Потом были дюжины других контрактов, других стран, работа по-черному, безработица, клошарство, сума и тюрьма, воля и добровольное анахоретство, дичайший разврат, война, плен, шансонирование в кабаре. Но вот уже пару лет я располагаю более-менее сносным ангажементом в амстердамском театре «De Metamorfose».
И все, вроде бы, идет успешно. Но что же тогда подвигло меня снова, пяля глаза на дисплей, нещадно обламывать их о корявые кириллические значки? Скорее всего, то был приговор моего импресарио, который он (маленько подразмякнув после одной очень удачной премьеры и двух рюмок своего любимого rode porto) вынес мне со всем своим простодушием — разумеется, не ведая — абсолютно не ведая, что творит. А сказал он буквально следующее: ты — классный актер, Том, и никем ты больше уже не будешь.
Третий звонок. Я успел.
Глава 1. Жуткие тайны генов: код Жирняго
Родословная Георгия Елисеевича Жирняго (Жоры Жирняго), хваткого смоквенского беллетриста, перебравшегося в первопрестольную Смокву из Петрославля, восходит к не менее продувному петрославльскому вельможе начала XVIII-го века, получившему дворянство в награду за подлость.

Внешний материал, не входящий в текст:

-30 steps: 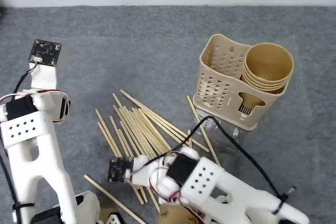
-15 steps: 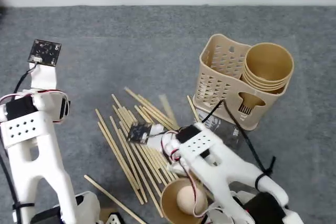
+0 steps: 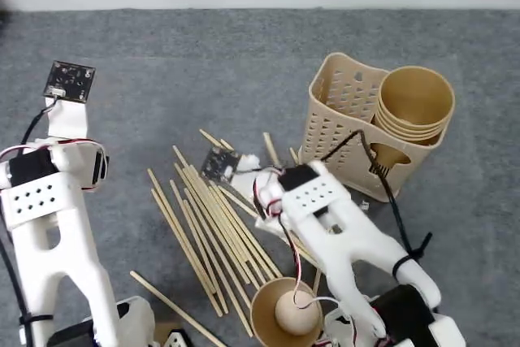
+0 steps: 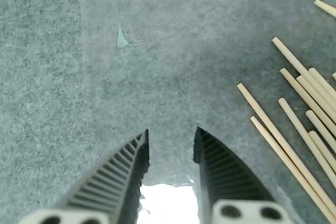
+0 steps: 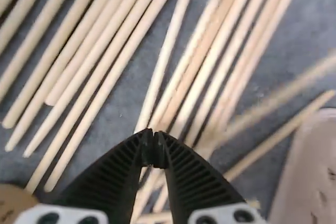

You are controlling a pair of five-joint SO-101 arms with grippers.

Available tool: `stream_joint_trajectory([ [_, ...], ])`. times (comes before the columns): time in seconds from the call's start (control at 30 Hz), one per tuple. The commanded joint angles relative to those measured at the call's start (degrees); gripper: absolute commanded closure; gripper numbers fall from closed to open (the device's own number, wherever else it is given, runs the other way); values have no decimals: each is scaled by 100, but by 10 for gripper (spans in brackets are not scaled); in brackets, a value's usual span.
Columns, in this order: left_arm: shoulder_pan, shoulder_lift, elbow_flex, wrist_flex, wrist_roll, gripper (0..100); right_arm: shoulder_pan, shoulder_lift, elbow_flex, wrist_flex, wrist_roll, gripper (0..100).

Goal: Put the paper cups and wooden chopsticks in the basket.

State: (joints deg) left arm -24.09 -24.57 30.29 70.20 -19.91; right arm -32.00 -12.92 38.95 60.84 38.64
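Many wooden chopsticks (image 3: pixel 207 225) lie fanned out on the grey carpet between the two arms. The beige basket (image 3: pixel 341 119) stands at the back right and holds a stack of paper cups (image 3: pixel 416 103). Another paper cup (image 3: pixel 280 314) stands at the front edge with a pale round thing inside. My right arm (image 3: pixel 313 197) hangs over the far end of the pile, close to the basket. Its gripper (image 5: pixel 153 139) is shut on the end of one chopstick (image 5: pixel 167 56), which sticks out toward the basket (image 3: pixel 269 148). My left gripper (image 4: pixel 170 140) is open over bare carpet at the far left.
A lone chopstick (image 3: pixel 175 306) lies at the front left. Chopstick ends (image 4: pixel 283 124) reach in beside my left gripper. A black cable (image 3: pixel 382 193) runs from my right arm past the basket's front. Bare carpet stretches behind the pile.
My right arm swung from the near end of the pile toward the basket, carrying a chopstick and uncovering the front cup. Some chopsticks shifted. The left arm stayed still.
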Motion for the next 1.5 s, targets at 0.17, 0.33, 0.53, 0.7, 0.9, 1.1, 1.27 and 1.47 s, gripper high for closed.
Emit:
stream_joint_trajectory([
  [0.17,-35,-44,-259,-70,0,859,31,-110,-2215,2308,18,990],
  [0.33,-35,-44,-259,-70,0,859,31,-585,-3200,3758,-343,990],
  [0.53,0,-44,-259,-88,9,859,-189,-1393,-3068,4215,-862,985],
  [0.7,0,-44,-251,-105,9,859,-356,-2105,-2435,4224,-967,878],
  [0.9,0,-44,-251,-105,9,859,-374,-2853,-2075,4224,-1029,864],
  [1.1,0,-44,-251,-105,9,859,-646,-3512,-1389,4224,-1020,864],
  [1.27,0,-35,-251,-105,9,859,-1631,-4057,-633,4224,-1055,908],
  [1.47,0,-35,-119,-114,0,858,-2598,-4497,-448,4224,-1495,931],
])
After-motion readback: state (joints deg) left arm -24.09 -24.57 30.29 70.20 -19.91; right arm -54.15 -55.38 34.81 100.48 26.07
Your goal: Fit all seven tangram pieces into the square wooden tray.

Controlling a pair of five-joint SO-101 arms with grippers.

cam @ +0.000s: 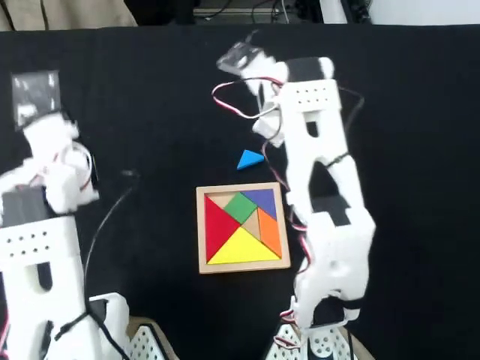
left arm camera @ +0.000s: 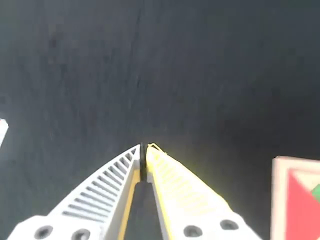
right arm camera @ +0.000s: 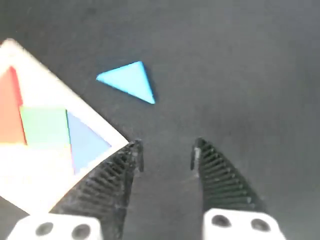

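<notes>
The square wooden tray [cam: 201,225] lies mid-table, holding red, yellow, green, violet-blue and orange pieces; a wood-coloured patch shows beside the green square [cam: 240,208]. A light blue triangle [cam: 250,159] lies flat on the black cloth just beyond the tray's far edge. My right gripper [right arm camera: 166,150] hangs open with black fingers above the cloth, nothing between them; the blue triangle [right arm camera: 127,80] is a short way ahead of the tips and the tray corner [right arm camera: 107,131] is beside one finger. My left gripper [left arm camera: 145,148] is shut and holds nothing, with a tray edge [left arm camera: 278,200] off to its side.
The right arm [cam: 322,195] stretches along the tray's right side, trailing a looped red-and-white cable [cam: 225,101]. The left arm [cam: 37,225] stands at the table's left. A grey taped patch [cam: 34,94] sits far left. A thin black cable [cam: 105,217] runs left of the tray.
</notes>
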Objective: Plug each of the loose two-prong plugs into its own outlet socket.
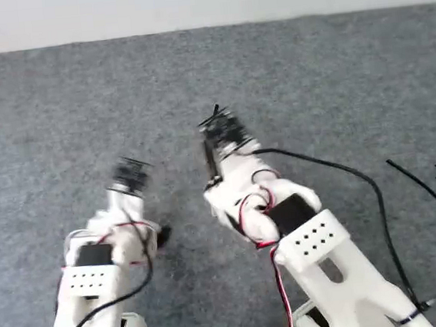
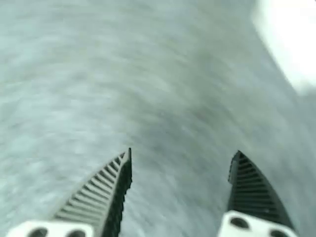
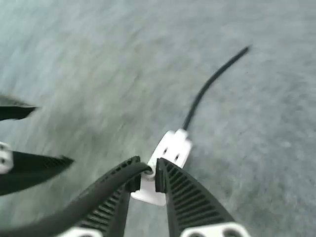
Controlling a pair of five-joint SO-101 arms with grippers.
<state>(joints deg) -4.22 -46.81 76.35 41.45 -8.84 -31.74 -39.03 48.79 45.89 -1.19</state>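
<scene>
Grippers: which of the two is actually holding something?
The right gripper: it is shut on a white plug with a black cord. The left gripper hangs open over grey carpet, with nothing in it.

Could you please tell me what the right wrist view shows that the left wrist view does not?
Right wrist view: a white plug on a black cable, pinched in the right end effector.
Left wrist view: a blurred white patch at one corner.
Both: the grey carpet and the open left end effector, which sits at the picture's edge in the right wrist view.
</scene>
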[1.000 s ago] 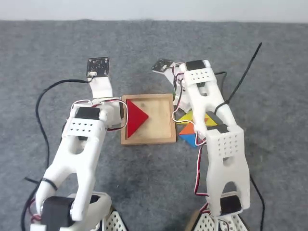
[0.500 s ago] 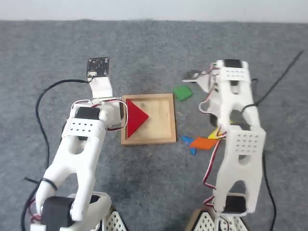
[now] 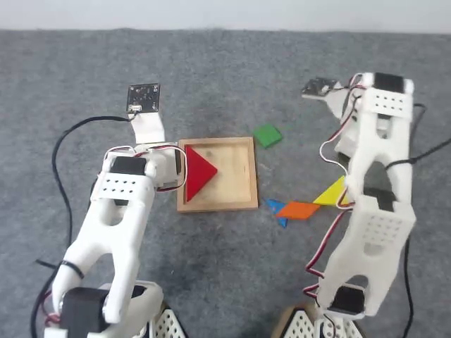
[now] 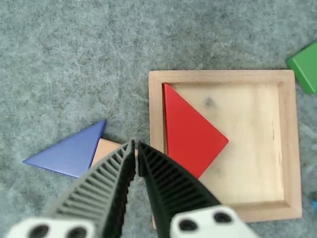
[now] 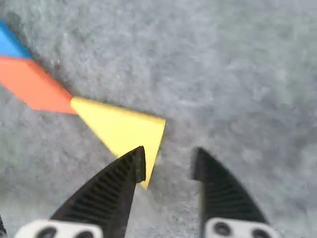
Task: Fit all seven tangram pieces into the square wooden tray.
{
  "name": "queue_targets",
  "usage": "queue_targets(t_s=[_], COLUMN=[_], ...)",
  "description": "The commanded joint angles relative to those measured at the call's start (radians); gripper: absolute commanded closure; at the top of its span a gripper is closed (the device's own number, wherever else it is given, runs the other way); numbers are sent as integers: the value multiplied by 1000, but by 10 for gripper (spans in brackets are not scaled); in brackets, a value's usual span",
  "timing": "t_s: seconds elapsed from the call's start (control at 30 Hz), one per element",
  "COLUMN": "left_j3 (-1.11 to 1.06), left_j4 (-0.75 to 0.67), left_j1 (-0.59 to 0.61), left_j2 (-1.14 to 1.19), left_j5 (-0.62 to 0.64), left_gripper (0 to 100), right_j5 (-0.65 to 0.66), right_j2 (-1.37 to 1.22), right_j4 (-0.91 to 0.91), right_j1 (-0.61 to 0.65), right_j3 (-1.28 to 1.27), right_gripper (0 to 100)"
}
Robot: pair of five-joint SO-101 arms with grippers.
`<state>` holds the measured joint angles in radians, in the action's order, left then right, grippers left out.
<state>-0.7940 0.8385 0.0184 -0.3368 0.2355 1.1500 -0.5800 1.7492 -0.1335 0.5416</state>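
Left end effector [image 4: 136,145] clenched at tray [image 4: 154,124] rim (empty); right end effector [image 5: 168,153] released above yellow triangle [image 5: 121,126] tip.

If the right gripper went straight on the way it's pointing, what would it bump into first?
Probably the yellow triangle. The right gripper is open, with one finger over that piece's corner and the other over bare grey carpet. How high it hangs above them is hard to judge.

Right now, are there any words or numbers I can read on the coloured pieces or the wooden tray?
None. The wooden tray, red triangle, green square, yellow triangle and orange piece are plain. Anything on the small circuit board is too small to read.
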Motion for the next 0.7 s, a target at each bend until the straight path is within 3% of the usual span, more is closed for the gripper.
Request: queue_targets(t_s=[0.0, 0.17, 0.67], left_j3=[58, 58, 58], left_j4=[0, 0, -2], left_j1=[5, 5, 5], left_j2=[-12, -9, -15], left_j5=[-11, -11, -12], left_gripper=[985, 985, 985], right_j5=[207, 568, 580], right_j2=[91, 91, 90], right_j4=[30, 5, -325], right_j1=[-24, -44, -108], right_j3=[-97, -275, -551], right_gripper=[707, 555, 527])
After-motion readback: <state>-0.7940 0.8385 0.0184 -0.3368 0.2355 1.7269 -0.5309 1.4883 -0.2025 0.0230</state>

Звали сего сановника Петром Аристарховичем Жирняго; речь о нем пойдет позже. Любопытно, что, ежели проследить родословную семейства Жирняго, — то есть, с помощью крупной энтомологической лупы, рассмотреть подетально это раскидистое генеалогическое древо, насчитывающее уже три столетия и отягченное несметными плодами (все Жирняго, особенно по мужской линии, отличались неуемным сластолюбием), то мы не сможем не заметить (дагерротипы и фотографии яблочек будут густо покрывать толстые ветви), что фатальный признак, пошедший, собственно говоря, им в фамилию, придавший бесформенности их телам и четко впечатанный в выражения лиц — сохранялся в течение трех сотен лет на удивление стойко.
Мы сознательно не называем этот признак «внешним», поскольку, слегка посвященные в тайны человеческого кода (генетический бум не миновал даже гуманитариев), понимаем, что эти отступления в экстерьере от некой приемлемой душою и глазом нормы, — иными словами, сбитые из грубых узлов жира, корытообразные лики всех представителей семейства Жирняго, — являются только поверхностным проявлением некой глубинной поломки. С другой стороны, не будучи такими уж закоренелыми атеистами (каковыми, кстати, в угоду прошлому веку, являлись все отпрыски семейства Жирняго, во главе с ключевой, наиболее ловкой фигурой рода, А. Н. Ж.), мы понимаем, что и генетическая патология сугубо вторична, коль принять на веру первопричинность Замысла. Но здесь неизбежно возникает подковыристый вопрос натуралиста (и теософа по совместительству): что, боги, если бурое пятно в окне символизирует вас, боги, хотели вы нам высказать в итоге?